Mistress Snow in The Chronicle Review:
Something seemed off when I signed into Interfolio one late September morning, during the break between two classes I was teaching. I scanned the dossier a few times, wondering if it could be a glitch, and then it hit me: My mentor had withdrawn her letter of recommendation. In fact, she had withdrawn all of her letters, from 2016 to now. The revelation rang in my ears, like crystal shattering on the floor.
My mentor — let’s call her Anne — was the sole reason I finished my dissertation. While she wasn’t my adviser or even in my primary field, she was my cheerleader and confidante. We had become quite close. She said she felt in loco parentis; I called her my “dissertation mom.” But things fell apart when, desperate to quell her fears after a summer teaching gig fell through, I outed myself to her as a sex worker.
“You will lose all credibility,” she told me in a long, difficult email.
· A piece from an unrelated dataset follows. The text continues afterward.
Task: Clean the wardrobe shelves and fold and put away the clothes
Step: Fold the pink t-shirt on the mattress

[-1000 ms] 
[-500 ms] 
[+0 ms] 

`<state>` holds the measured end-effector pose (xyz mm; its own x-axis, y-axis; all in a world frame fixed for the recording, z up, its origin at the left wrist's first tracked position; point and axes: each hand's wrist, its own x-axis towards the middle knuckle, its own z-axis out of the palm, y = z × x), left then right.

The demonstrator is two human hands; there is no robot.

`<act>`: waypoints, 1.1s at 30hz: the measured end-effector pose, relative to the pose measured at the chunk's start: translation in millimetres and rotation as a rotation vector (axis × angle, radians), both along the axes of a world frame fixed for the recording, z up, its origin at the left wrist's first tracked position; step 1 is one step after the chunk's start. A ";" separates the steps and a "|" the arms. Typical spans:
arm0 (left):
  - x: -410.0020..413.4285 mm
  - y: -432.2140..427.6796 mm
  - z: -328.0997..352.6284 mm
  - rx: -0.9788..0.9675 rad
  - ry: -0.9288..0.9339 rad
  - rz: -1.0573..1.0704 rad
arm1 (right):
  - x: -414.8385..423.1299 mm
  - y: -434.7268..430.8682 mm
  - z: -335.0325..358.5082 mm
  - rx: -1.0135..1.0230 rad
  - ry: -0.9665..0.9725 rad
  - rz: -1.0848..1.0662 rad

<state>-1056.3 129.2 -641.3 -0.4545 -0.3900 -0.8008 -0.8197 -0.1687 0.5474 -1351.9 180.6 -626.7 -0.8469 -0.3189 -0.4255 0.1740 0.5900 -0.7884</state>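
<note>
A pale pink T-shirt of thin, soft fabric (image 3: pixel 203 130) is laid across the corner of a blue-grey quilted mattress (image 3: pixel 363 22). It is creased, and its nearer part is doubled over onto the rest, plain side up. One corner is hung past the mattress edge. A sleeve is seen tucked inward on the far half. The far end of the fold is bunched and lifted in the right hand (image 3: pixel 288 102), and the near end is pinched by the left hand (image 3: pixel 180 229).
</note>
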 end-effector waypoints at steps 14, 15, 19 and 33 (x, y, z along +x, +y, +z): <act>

As it turned out, in Anne’s eyes, I already had.
The power dynamics that structure mentorship in academia are nebulous at best. In my own department, the only formalized mentor-mentee relationship was the somewhat-arbitrary pairing of graduate students at varying stages of their degrees. Mentorship between students and faculty members was, by contrast, an entirely informal, ad hoc alliance. Boundaries within these relationships are similarly opaque. Mentors can resemble friends, collaborators, parents, and even, occasionally, lovers. But these relationships are never fully severed from the institutional power a mentor has over their mentee — an imbalance that mentors prefer to overlook, even if mentees never really can. Your mentee may be your friend. Your mentor is not.
More here.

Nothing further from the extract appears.